I'm sorry but a medical professional should flat out know better.
By definition, antibiotics are NOT placebos. A placebo must have no pharmacological effect to be designated as such; which clearly rules out antibiotics. Full disclosure: I'm not a doctor. Not that one needs to be to understand what a bloody placebo is supposed to be.
"such as antibiotic treatments used as placebos for vial infections.""
With proper sterilization techniques, you wouldn't get infections from vials in the first place.
(or use new vials so there's no risk of contamination - which they do in US hospitals since they charge so much they have new everything.
I guess that might not be an option on the NHS
It's the UK, a similar but different culture where talking to a lawyer is often the last resort, not the first.
And did you exchange a walk on part in the war for a lead role in a cage? - Pink Floyd.
Windows 8.
In Dr Irving Kirsch's book "The Emperor's New Drugs Exposed" he described how they are as effective as a class of anti-depressants, and of course they have fewer side effects! http://healthimpactnews.com/2012/fact-antidepressant-drugs-no-better-than-placebos/ Ben Goldacre in "Big Pharma" has written similar stories. http://www.huffingtonpost.com/irving-kirsch-phd/antidepressants-the-emper_b_442205.html
While antibiotics won't stop a viral infection, one thing they can help with when infected is to prevent other infections.
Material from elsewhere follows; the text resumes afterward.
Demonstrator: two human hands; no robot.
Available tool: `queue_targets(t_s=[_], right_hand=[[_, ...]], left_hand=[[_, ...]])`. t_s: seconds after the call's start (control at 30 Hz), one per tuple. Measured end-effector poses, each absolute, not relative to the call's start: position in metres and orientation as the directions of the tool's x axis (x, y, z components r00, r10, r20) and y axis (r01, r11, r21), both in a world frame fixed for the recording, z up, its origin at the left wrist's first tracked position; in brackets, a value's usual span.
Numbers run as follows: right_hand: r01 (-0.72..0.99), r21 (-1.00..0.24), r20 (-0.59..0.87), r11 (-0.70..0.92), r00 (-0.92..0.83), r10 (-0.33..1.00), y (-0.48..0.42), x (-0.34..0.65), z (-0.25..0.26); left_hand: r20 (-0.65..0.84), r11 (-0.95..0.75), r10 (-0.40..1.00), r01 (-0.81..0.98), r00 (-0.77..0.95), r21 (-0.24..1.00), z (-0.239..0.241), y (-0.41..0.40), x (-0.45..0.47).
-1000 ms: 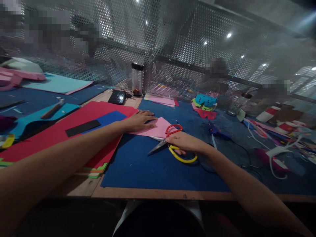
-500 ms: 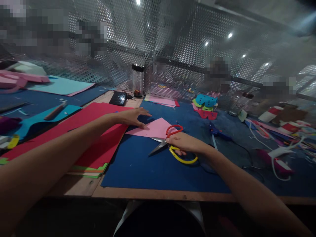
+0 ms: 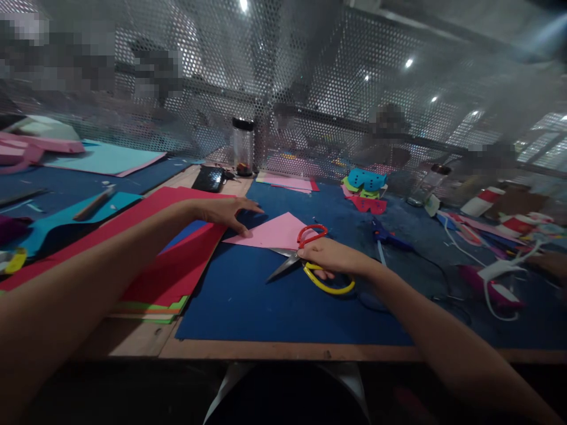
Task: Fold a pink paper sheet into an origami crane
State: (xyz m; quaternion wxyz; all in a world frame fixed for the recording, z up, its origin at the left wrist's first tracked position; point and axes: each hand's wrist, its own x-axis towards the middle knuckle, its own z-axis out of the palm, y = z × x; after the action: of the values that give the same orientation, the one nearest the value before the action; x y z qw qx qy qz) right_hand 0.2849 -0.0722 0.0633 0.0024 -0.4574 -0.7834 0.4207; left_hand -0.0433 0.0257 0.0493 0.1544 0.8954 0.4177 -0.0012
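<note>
My right hand (image 3: pixel 330 255) is closed on a pair of scissors (image 3: pixel 286 268) with one red and one yellow handle loop. The blades are spread and point left. A pink piece of paper or foam sheet (image 3: pixel 277 231) with a pointed top lies on the blue mat (image 3: pixel 266 313), against the scissors. My left hand (image 3: pixel 230 212) has its fingers apart, with the thumb at the left corner of the pink piece. Beneath my left forearm lies a stack of red sheets (image 3: pixel 186 271), with green and orange edges showing at the bottom.
Behind the mat stand a clear jar (image 3: pixel 243 147) and a black phone-like object (image 3: pixel 208 179). Cut-out mask shapes (image 3: pixel 367 180) lie at the back. A blue glue gun (image 3: pixel 392 237) trails its cord on the right, near a purple power strip (image 3: pixel 491 288). Part of another person's hand (image 3: pixel 549 264) shows far right.
My left hand has shifted slightly left along the pink piece, and a blue patch shows among the red sheets. Another person's hand has appeared at the far right.
</note>
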Motion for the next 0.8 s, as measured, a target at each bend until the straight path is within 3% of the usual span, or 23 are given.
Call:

For instance, a bad viral lung infection might be treated with antibiotics to prevent an opportunistic bacterium like pneumonia from attacking.
And yeah, pharmacies used to carry placebos. When I worked in a pharmacy long ago, I did indeed dispense them. It was labelled with the chemical name (sucrose, lactose 50mg, etc), but may have been given unlabelled as a unit dose.
How about "I could have prescribed you the anti-depressant but I was worried about the small suicide risk so I gave you an equally effective sugar pill instead."
as a placebo for viral - I'm assuming the OP had a typo - infections is a deplorable practice. However, many antibiotics once considered mainline treatments are now practically useless against many types of bacteria. Aside from the gastrointestinal side-effects and subsequent bacterial imbalance in the gut, they basically are placebos now. The side-effects themselves give a patient the feeling of "real" medication.
This seems quite similar to articles describing the side-effects of SSRIs (nausea, headache, libido changes) giving an impression of efficacy without actually relieving depression in many patients, though I know many people who do find they help depression and anxiety.
The British National Health service runs entire hospitals dedicated to placebo treatment.
Indeed. The correct way to deal with dirty bottles is to run them through the dishwasher.
Confucius say, "Find worm in apple - bad. Find half a worm - worse."
Here's the rub. A lot of people show up at the doctor for things which will take n days to go away - with or without treatment. The common cold, for example. They won't accept NOT getting any prescription and will hop from doctor to doctor until they get one.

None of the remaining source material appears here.